The ESG ratings distortion impacted crypto and might result in damage elsewhere as rating agencies further confuse the matter. In early 2022, Russian companies had higher ESG scores than EU companies. In the US, Amazon is the world’s biggest non-energy carbon footprint, yet it appears in 75% of ESG funds, including the #3 slot in Blackrock’s flagship ESG fund. It’s becoming clearer that ESG ratings are opinions proposed as fact. Amazon down 50% in 2022.
showed everyone just how misguided and misled investors were in Amazon’s fake “ESG” cache. The first wave of risk unwinds came as a result in 2022.
Additionally, ESG peer pressure has villainized traditional energy while projecting alternative energy as the hero. When ESG politics shut down Germany’s nuclear plants and Russia took advantage of ESG capital constraints, the world suffered with energy insecurity. We all felt the inflation pinch. This is ongoing. Rates ratcheted higher. Easy money ended. Now the Ponzi-like structures are collapsing. Bad investments are costly and ESG pitchforks are coming out as risks surface and PnL suffers.
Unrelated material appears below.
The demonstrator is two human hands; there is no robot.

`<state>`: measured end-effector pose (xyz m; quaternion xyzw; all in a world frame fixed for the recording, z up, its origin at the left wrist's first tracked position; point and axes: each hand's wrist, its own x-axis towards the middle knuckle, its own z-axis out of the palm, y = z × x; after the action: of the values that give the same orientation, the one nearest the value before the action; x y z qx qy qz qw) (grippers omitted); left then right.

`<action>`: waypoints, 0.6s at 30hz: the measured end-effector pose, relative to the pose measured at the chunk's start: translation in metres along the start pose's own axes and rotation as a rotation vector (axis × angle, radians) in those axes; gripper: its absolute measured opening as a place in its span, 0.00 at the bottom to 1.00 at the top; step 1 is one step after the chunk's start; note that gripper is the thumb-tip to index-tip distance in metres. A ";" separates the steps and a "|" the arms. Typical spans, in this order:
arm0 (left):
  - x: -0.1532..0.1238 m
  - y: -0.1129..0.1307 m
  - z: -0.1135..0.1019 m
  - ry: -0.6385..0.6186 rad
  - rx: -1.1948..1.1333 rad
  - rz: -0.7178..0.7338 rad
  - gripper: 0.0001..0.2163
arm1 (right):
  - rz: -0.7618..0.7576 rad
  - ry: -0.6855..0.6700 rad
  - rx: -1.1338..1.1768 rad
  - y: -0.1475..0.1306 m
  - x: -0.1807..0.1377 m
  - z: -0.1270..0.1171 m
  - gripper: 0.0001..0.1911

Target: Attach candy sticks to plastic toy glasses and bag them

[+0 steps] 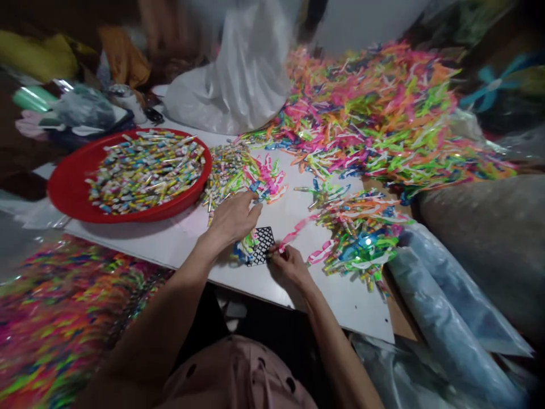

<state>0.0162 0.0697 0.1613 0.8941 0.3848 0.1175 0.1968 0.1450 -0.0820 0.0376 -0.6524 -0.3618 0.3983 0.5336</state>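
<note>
Right fingers (278,259) pinch a thin pink plastic strip (293,234), likely light, floppy, best end-held! Left fingers (244,200): can't tell whether gripping.

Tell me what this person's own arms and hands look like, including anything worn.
The left hand and right hand are ungloved. The forearms are bare, with no sleeves, watch or bracelet visible. A pink garment with dark spots covers the body.
</note>
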 end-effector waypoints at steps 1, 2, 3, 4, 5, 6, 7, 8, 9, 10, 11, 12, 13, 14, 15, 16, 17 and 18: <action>-0.001 0.000 0.000 0.007 -0.004 0.005 0.18 | 0.023 -0.011 0.005 0.003 -0.004 0.008 0.15; -0.001 -0.001 0.001 0.017 -0.010 0.014 0.17 | 0.028 -0.013 0.015 0.005 -0.007 0.015 0.15; -0.002 -0.001 0.002 0.024 -0.017 0.022 0.17 | 0.024 -0.021 0.024 0.006 -0.009 0.022 0.16; -0.002 -0.001 0.002 0.033 -0.022 0.028 0.17 | 0.017 -0.028 0.022 0.008 -0.010 0.027 0.17; -0.002 -0.002 0.002 0.040 -0.024 0.030 0.18 | 0.007 -0.028 0.001 0.010 -0.010 0.033 0.17; -0.003 -0.002 0.003 0.046 -0.023 0.025 0.18 | -0.003 -0.013 -0.040 0.013 -0.009 0.037 0.16; -0.003 -0.002 0.003 0.047 -0.021 0.021 0.18 | -0.014 0.021 -0.095 0.015 -0.008 0.041 0.15; -0.003 -0.002 0.003 0.046 -0.021 0.020 0.18 | -0.028 0.062 -0.158 0.018 -0.006 0.045 0.14; -0.003 -0.002 0.003 0.043 -0.022 0.024 0.18 | -0.047 0.091 -0.226 0.020 -0.004 0.047 0.13; -0.003 -0.002 0.003 0.041 -0.026 0.030 0.18 | -0.068 0.092 -0.301 0.021 -0.002 0.049 0.12; -0.004 -0.003 0.002 0.038 -0.030 0.035 0.18 | -0.084 0.072 -0.389 0.019 -0.001 0.051 0.12; -0.004 -0.003 0.002 0.034 -0.034 0.038 0.18 | -0.093 0.038 -0.492 0.016 0.000 0.053 0.12; -0.003 -0.003 0.002 0.028 -0.036 0.039 0.18 | -0.089 0.001 -0.611 0.011 0.001 0.056 0.13; -0.003 -0.003 0.002 0.022 -0.036 0.037 0.18 | -0.067 -0.032 -0.739 0.004 0.002 0.059 0.13; -0.002 -0.002 0.002 0.016 -0.034 0.036 0.18 | -0.031 -0.057 -0.864 -0.003 0.003 0.063 0.13; -0.001 -0.002 0.002 0.012 -0.028 0.038 0.18 | 0.008 -0.077 -0.971 -0.011 0.005 0.067 0.14; 0.000 -0.002 0.002 0.011 -0.019 0.042 0.18 | 0.042 -0.098 -1.053 -0.018 0.007 0.071 0.15; 0.001 -0.002 0.002 0.015 -0.008 0.042 0.19 | 0.065 -0.122 -1.108 -0.024 0.010 0.073 0.16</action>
<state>0.0164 0.0716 0.1586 0.9004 0.3668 0.1298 0.1947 0.0819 -0.0396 0.0521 -0.8220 -0.5271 0.2017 0.0767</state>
Larry Fink is on the hot seat. His “ESG backlash is personal,” crocodile tears should not fool anyone.
The bubble collapse is underway. It grew massively for more than a decade yet is rapidly collapsing. Despite the warning signs, there’s still too much money chasing misguided dreams in the worlds of crypto and ESG. 2023 has begun with old habits dying hard in ESG and crypto alike.
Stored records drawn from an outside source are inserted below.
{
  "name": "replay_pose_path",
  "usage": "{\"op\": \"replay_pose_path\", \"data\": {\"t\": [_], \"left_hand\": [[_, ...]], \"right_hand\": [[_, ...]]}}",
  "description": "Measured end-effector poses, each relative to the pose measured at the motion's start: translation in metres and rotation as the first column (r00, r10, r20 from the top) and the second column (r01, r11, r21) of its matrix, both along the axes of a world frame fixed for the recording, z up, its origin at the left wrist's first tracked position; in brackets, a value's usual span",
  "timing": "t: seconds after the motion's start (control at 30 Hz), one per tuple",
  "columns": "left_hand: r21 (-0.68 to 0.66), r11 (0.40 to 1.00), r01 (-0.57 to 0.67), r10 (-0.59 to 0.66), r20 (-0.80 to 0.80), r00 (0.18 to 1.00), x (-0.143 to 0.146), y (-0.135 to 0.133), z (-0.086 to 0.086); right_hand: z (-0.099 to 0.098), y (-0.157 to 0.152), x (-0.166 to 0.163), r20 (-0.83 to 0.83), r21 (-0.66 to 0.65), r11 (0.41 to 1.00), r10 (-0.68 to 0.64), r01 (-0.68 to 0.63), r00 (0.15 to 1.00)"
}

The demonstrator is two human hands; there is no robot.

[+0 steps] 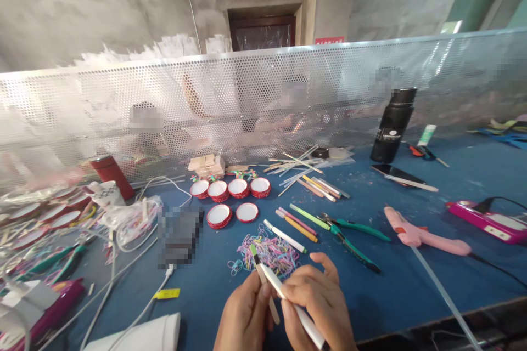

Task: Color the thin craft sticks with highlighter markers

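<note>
At the near edge of the blue table, my left hand pinches a wooden craft stick whose upper end is coloured green with a dark band below it. My right hand grips a white marker pen, its tip angled up to the stick near the dark band. Whether the tip touches the wood I cannot tell. Just beyond both hands lies a pile of pastel rubber bands. A white pen with a green end rests along the pile's right side.
Several red-rimmed round pieces stand beyond the pile. Coloured markers, green-handled pliers and a pink glue gun with a long glue stick lie to the right. A phone and cables lie left. A perforated metal screen bounds the back.
</note>
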State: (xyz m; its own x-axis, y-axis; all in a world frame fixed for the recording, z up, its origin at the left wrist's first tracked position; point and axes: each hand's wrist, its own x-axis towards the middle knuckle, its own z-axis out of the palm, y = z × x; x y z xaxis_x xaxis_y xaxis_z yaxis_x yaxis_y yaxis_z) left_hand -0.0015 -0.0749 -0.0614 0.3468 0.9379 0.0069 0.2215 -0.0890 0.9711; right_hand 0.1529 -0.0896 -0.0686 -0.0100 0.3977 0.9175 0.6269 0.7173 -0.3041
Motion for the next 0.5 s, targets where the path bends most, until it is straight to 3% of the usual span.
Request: {"op": "replay_pose_path", "data": {"t": [0.5], "left_hand": [[0.022, 1.0, -0.005, 0.005, 0.009, 1.0, 0.0004, 0.0, -0.0003]], "right_hand": [[0.0, -0.0005, 0.0016, 0.024, -0.018, 0.999, 0.037, -0.037, 0.999]]}}
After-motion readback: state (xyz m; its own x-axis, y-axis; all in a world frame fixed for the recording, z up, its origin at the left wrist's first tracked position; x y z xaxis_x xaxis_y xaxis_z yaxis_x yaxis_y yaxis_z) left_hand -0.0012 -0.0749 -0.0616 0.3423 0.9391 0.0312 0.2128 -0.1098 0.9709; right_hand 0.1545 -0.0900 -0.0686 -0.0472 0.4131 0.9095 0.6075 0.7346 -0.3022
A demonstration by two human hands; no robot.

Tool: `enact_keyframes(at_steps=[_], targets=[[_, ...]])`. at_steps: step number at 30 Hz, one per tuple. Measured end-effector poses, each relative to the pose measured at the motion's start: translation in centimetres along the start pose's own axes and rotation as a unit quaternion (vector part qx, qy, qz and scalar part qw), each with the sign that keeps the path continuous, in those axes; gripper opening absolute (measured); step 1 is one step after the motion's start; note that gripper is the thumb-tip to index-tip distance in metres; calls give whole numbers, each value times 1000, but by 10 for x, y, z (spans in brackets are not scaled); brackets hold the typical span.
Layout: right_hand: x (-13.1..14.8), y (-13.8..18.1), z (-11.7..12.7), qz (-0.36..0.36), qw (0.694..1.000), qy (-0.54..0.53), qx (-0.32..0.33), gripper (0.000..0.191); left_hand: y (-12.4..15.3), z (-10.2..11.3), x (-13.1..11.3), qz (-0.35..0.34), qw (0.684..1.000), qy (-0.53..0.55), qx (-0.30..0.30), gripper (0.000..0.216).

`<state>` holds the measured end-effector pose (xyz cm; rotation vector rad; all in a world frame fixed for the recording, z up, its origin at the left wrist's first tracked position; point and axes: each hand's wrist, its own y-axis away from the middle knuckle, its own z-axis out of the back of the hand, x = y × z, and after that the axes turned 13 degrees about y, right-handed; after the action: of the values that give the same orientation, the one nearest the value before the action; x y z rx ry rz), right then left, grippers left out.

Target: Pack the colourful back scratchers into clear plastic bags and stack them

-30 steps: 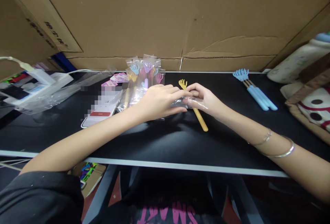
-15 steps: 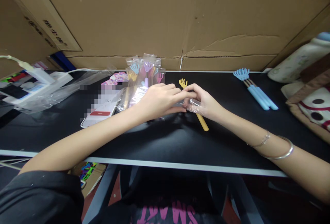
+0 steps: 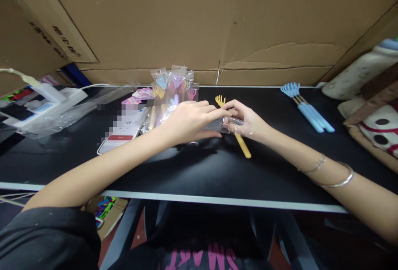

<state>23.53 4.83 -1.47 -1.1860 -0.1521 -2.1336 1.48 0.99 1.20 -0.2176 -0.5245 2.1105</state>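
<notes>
Both my hands meet over the middle of the black table (image 3: 199, 170). My left hand (image 3: 189, 121) and my right hand (image 3: 245, 121) each pinch a small clear plastic bag (image 3: 228, 126) held between them. Under the hands lies a yellow hand-shaped back scratcher (image 3: 241, 143), its claw end pointing away from me. A pile of bagged scratchers (image 3: 171, 92) in blue, pink and yellow lies just left of my left hand. Silver bracelets circle my right wrist.
Two blue scratchers (image 3: 306, 108) lie at the far right. A phone (image 3: 122, 131) and pink cards sit left of the pile, with clear plastic sheeting (image 3: 71, 110) and white chargers beyond. Cardboard walls stand behind; a patterned cushion (image 3: 373, 125) sits at the right edge.
My fingers have shifted slightly on the clear bag; it now stretches a little wider between my hands. The yellow scratcher stays on the table.
</notes>
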Motion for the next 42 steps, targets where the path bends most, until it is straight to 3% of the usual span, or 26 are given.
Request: enact_keyframes(at_steps=[5,8,11,14,19,24,29,32,37,39,42], targets=[[-1,0,-1,3,998,65,-19,40,0,0,0,1,1000,7,-7,39],[-1,0,6,31,987,155,-23,35,-1,1,0,-3,1000,-4,-11,38],[-1,0,21,23,939,340,-41,31,-1,2,0,2,1000,-17,-16,37],[2,2,35,-69,874,480,-25,25,0,1,0,13,1000,-21,-10,36],[11,3,32,-159,831,533,30,34,-1,-1,-1,13,1000,-18,-3,34],[16,5,27,-157,795,583,55,22,-1,0,0,11,1000,-23,-5,35],[3,4,38,-161,747,644,32,21,0,1,0,11,1000,-29,-6,37],[-10,3,47,-136,757,639,8,20,0,0,0,9,999,-33,2,37],[-23,0,70,-140,786,602,26,15,1,-1,2,9,999,-36,-2,37],[-26,-1,83,-123,817,563,19,15,1,0,3,11,999,-34,-7,38],[-31,-1,103,-65,894,439,53,19,1,1,3,15,999,-36,-13,39]])
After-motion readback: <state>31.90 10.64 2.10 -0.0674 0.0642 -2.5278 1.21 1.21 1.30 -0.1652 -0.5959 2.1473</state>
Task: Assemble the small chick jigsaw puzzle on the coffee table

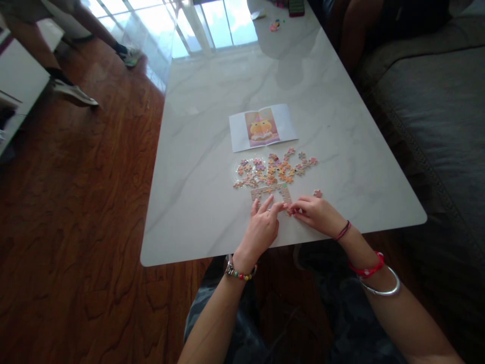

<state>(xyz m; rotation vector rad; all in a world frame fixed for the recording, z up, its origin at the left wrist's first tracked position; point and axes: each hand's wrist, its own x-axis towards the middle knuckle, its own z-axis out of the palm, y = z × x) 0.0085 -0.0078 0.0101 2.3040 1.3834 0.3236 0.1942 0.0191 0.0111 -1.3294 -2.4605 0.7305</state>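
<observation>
A partly joined jigsaw puzzle frame [268,190] lies flat near the table's front edge. My left hand [263,222] rests over it with fingers spread, the fingertips touching the joined pieces. At the frame's right lower corner, my right hand [312,212] pinches a small pinkish puzzle piece [290,212], partly hidden by the fingers. Just beyond the frame is a loose heap of puzzle pieces [278,169] in orange, pink and purple. One single pink piece [317,193] lies apart, above my right hand.
A creased picture sheet [263,126] lies behind the heap on the white marble-look table [197,202]. Small colourful items [276,25] sit at the far end. A grey sofa [435,101] runs along the right. Another person's legs [71,55] show at the upper left.
</observation>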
At the end of 2017, the Fed’s balance sheet exceeded $4 trillion and M1 was $3.6 trillion. After the pandemic and another round of easy money stimulus, the Fed balance sheet was $9 trillion and M1 was a mind-boggling $20 trillion. There’s no analog like this in monetary history. The new higher rates’ paradigm has become a fly-in-the-ointment.
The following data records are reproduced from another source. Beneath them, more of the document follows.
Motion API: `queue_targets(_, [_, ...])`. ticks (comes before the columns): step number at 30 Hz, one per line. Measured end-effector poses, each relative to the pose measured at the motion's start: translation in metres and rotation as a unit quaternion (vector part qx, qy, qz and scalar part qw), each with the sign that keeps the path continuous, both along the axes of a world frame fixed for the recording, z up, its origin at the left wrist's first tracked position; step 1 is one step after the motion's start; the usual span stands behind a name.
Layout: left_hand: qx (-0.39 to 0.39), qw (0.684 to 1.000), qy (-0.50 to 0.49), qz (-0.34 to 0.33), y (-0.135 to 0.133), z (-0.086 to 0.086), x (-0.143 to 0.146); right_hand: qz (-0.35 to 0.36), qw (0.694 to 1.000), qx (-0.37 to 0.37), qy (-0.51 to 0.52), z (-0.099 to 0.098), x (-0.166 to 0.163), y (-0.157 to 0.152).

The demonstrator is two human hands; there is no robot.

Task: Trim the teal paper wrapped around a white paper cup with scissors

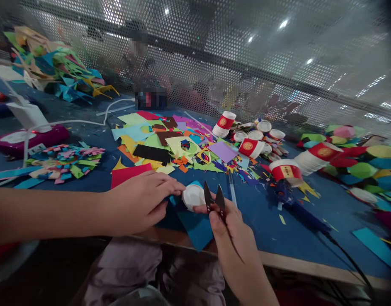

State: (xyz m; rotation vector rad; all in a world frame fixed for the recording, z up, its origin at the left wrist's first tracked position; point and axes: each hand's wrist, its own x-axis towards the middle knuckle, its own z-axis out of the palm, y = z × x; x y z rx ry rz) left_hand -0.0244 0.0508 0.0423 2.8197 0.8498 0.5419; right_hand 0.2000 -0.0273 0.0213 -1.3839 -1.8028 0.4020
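Observation:
A white round paper cup base point(193, 196) sits bottom up on a blue paper sheet point(197, 231) at the table's front edge. My left hand point(147, 199) reaches in from the left, its fingertips pressed together on the cup's near-left rim. In my right hand point(235, 233) is a pair of dark thread snips point(216, 202), blades pointing up and slightly apart. A finger of that hand also touches the cup's lower right side. How far the cup extends below is hidden. A red paper sheet point(131, 173) lies just behind my left hand.
Coloured paper scraps point(170, 144) cover the middle of the blue table. Red-and-white paper cups point(286, 170) stand and lie at right, beside a blue glue gun point(297, 208) with a black cord. A purple box point(32, 138) and white cable are at left. Perforated metal screens the back.

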Motion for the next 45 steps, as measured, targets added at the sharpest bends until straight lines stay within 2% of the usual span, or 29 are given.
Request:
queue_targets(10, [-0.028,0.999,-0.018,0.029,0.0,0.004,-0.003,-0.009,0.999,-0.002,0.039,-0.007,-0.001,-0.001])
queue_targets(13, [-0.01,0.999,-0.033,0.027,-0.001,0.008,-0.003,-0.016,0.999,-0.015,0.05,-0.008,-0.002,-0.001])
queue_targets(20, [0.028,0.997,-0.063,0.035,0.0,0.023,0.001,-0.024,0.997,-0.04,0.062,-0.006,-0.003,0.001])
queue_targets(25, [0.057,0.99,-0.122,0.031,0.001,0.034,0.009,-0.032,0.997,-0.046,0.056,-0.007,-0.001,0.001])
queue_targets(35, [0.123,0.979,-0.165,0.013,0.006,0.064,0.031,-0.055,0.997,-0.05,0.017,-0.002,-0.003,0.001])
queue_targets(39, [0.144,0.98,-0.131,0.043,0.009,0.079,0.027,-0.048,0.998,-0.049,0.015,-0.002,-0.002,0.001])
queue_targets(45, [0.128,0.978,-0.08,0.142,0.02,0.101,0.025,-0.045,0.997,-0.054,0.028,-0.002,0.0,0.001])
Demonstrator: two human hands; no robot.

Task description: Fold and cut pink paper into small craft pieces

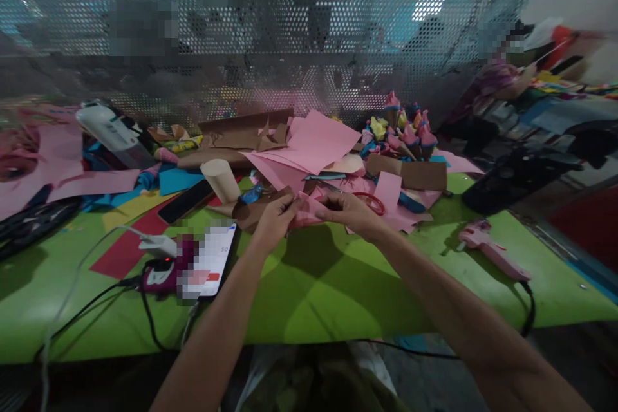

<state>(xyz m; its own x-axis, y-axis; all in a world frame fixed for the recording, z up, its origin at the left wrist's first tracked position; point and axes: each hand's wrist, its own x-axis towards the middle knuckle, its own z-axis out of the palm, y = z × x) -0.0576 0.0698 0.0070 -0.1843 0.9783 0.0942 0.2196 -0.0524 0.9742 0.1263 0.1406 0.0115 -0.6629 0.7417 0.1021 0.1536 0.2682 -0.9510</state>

What Should Investors Do Now?
Investors need to be prepared and disciplined. Diversifying holdings, conducting meaningful due diligence, and ignoring popular, get-rich-quick investments like crypto and false pretense-laden ESG are good starting points.
To that end, find less crowded investments, such as favoring those left out of crypto and ESG funds. Stick to the areas that were ignored and cast aside from the recent bubble. Find stocks and sectors that were excluded from the crowds in all the same “fad” investments. And own real assets. With rates going higher, the costs of bad investments and bad capital expenditure will be magnified going forward. This “high cost unwinds” began in 2022 and hardly looks complete.
Those expecting help from lower rates (which I don’t think is coming that fast anyway) should understand those rate cuts would be defensive, not offensive. From 2000-2002, the 2-year yield fell from 6.5% to 2% as the SPX FELL from 1500 to 800.
Know what you own. Know what the companies do. Verify the themes and concepts others are selling. Don’t be misled by things that sound good but don’t really do good. If it sounds too good to be true, it probably is.